Synopses & Reviews
In a world torn apart by war, one man would search a lifetime to find what he once lost: a woman named Julia....
Patrick Delaney was just a boy when he marched off to war in 1918. But on the stark battlefields of France, amid the horror and the chaos, Patrick forged a bond that would shape the course of his life. Daniel was Patrick's best friend, his comrade-in-arms. But it was Daniel's lover, Julia, who would change Patrick forever.
Julia's letters, shared by Daniel in the muddy trenches, touched Patrick in ways he never could have expected. But years would pass before he finally met her at a war memorial in France. There, on a field still scarred by battle, Patrick closed his eyes in silent prayer and opened them to the woman he had never seen but always loved: Julia.

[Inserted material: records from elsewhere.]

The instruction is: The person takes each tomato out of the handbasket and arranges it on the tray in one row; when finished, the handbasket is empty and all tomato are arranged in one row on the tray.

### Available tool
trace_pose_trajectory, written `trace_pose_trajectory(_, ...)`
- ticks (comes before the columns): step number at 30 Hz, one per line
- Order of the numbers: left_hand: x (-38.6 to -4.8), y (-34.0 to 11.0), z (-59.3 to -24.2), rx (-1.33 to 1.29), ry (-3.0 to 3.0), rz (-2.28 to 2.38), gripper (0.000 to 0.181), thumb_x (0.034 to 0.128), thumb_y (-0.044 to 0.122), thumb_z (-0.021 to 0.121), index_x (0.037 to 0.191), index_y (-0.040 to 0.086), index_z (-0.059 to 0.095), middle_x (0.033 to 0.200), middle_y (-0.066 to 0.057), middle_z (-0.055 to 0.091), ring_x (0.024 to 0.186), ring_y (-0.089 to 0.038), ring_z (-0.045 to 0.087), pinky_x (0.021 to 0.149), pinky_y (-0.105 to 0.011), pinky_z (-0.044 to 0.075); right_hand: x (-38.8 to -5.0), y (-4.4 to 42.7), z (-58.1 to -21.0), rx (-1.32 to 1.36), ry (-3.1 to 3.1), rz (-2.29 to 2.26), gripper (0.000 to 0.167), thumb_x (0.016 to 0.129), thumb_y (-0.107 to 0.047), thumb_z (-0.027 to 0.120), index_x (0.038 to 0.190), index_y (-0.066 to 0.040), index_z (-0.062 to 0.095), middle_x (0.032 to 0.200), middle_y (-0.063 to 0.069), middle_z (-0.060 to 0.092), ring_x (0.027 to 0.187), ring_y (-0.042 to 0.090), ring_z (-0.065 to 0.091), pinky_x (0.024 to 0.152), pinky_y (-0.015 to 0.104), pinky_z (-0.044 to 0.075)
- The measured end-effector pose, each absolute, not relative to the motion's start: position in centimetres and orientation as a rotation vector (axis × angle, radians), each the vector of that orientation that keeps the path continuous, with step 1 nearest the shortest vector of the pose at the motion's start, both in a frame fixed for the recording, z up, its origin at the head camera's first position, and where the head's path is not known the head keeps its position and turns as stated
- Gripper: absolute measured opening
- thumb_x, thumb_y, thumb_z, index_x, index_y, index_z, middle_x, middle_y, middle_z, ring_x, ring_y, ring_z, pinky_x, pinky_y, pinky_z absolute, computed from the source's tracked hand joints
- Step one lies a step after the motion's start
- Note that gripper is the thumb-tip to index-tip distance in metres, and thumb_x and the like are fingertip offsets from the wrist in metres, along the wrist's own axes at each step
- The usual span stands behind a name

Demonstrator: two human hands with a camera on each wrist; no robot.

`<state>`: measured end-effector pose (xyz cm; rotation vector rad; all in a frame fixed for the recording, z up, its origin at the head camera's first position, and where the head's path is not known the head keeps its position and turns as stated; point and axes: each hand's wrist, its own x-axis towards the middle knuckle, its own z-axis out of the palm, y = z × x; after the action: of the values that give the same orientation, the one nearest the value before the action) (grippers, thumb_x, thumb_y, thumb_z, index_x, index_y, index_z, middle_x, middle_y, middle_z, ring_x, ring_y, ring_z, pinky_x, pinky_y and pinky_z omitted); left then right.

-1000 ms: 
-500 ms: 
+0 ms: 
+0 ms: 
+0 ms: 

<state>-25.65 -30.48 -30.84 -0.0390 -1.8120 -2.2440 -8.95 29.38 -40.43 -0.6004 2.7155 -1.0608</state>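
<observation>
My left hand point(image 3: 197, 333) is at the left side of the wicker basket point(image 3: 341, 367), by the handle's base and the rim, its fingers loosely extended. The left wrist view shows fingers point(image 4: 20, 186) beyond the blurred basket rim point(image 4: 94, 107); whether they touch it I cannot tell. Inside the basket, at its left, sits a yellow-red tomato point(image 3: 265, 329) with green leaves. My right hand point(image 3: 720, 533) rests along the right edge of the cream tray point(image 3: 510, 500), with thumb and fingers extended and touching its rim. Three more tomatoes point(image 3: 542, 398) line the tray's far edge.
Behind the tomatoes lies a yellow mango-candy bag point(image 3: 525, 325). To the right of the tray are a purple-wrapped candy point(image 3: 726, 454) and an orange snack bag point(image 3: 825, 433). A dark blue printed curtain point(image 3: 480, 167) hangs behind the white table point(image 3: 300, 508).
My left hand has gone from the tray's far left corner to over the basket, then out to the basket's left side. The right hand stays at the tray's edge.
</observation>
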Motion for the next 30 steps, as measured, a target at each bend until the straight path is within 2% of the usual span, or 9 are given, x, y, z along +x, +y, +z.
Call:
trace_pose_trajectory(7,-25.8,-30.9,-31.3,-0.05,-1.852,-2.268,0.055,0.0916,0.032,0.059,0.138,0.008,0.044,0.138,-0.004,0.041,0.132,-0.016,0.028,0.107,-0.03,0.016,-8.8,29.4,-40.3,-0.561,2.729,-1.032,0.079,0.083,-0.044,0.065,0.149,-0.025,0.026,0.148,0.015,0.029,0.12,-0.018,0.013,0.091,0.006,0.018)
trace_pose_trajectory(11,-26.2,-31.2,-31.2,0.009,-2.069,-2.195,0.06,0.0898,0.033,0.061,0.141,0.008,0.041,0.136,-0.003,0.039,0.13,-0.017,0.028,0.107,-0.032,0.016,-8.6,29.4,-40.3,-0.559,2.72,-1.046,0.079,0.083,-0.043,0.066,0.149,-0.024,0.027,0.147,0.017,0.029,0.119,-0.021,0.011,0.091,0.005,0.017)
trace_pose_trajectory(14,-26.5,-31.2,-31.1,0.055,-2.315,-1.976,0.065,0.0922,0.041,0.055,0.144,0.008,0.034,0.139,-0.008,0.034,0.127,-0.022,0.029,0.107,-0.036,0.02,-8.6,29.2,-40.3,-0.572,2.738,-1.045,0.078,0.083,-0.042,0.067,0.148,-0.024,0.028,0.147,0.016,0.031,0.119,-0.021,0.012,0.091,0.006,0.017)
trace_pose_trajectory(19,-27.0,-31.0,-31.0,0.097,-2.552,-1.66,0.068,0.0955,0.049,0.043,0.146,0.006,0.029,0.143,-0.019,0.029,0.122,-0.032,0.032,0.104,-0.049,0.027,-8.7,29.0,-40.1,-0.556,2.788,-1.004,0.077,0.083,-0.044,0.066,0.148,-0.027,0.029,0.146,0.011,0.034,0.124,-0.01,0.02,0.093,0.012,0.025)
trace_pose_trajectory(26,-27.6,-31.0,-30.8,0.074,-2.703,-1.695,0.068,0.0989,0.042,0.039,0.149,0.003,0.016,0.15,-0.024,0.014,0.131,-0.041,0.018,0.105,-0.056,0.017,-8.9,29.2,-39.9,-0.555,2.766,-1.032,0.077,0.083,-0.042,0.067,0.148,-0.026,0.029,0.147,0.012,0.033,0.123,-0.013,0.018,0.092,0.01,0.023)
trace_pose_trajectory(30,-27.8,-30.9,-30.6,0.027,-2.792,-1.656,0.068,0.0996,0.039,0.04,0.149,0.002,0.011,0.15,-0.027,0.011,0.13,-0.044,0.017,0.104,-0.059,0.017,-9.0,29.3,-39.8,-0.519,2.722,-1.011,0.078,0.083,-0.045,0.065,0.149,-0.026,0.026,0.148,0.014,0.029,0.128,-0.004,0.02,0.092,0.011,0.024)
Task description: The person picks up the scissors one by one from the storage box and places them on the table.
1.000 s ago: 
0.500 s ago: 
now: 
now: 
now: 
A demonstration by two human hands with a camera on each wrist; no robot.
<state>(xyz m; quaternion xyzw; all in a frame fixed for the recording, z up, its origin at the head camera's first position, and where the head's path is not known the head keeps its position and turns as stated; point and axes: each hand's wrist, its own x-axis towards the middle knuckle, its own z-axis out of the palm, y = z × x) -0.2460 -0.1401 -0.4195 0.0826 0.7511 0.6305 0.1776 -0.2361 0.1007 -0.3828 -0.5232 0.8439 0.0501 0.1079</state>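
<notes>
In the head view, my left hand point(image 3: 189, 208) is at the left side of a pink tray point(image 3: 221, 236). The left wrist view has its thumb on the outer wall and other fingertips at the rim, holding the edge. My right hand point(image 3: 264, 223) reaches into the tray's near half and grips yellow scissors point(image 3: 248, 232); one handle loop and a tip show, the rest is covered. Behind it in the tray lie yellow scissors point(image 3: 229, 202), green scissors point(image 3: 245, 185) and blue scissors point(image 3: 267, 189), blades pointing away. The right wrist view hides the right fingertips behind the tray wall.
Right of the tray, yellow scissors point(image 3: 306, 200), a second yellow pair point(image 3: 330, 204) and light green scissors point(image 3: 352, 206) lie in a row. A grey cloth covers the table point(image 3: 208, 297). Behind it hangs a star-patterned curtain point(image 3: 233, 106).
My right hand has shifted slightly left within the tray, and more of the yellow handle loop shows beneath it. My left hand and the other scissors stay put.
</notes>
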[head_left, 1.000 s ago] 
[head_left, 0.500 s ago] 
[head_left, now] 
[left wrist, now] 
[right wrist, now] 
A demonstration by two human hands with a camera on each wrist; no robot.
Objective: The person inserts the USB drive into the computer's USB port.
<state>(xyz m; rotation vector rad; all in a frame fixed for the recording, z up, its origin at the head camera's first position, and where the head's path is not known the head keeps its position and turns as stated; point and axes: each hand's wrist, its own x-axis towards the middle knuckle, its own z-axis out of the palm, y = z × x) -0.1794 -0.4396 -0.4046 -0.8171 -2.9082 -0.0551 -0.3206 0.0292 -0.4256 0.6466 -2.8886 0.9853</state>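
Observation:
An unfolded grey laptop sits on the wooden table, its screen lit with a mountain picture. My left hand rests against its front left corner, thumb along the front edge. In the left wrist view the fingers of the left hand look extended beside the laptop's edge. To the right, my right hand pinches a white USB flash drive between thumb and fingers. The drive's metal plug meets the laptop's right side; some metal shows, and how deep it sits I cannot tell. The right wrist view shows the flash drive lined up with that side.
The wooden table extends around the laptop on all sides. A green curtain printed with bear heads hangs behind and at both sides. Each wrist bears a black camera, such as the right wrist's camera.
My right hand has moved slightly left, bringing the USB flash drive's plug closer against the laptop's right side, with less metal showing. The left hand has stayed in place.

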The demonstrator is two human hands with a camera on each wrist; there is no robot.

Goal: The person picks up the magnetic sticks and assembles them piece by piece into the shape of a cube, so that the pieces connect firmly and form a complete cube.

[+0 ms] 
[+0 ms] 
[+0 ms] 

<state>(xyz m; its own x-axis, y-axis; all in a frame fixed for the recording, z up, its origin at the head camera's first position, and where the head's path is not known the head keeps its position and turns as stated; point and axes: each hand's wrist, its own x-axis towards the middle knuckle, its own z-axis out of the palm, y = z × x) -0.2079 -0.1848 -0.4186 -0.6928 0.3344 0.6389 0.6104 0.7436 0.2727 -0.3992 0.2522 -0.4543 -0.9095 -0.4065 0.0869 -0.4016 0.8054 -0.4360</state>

After a brief, passionate encounter, Patrick made a fateful choice and Julia slipped away, perhaps never to return. It is just the beginning of an astonishing story that will span almost a century, a story of memory and desire, history and destiny -- and of the people who slip from our grasp, only to hold us forever....
About the Author
Jonathan Hull spent ten years at Time magazine, serving as Jerusalem bureau chief from 1988 to 1991, as well as a national correspondent. He has won several prestigious awards, including the Society of Professional Journalists' Sigma Delta Chi award for magazine journalism. Now writing fiction full-time, he lives in Marin County, California, with his wife and two children. Losing Julia is his first novel.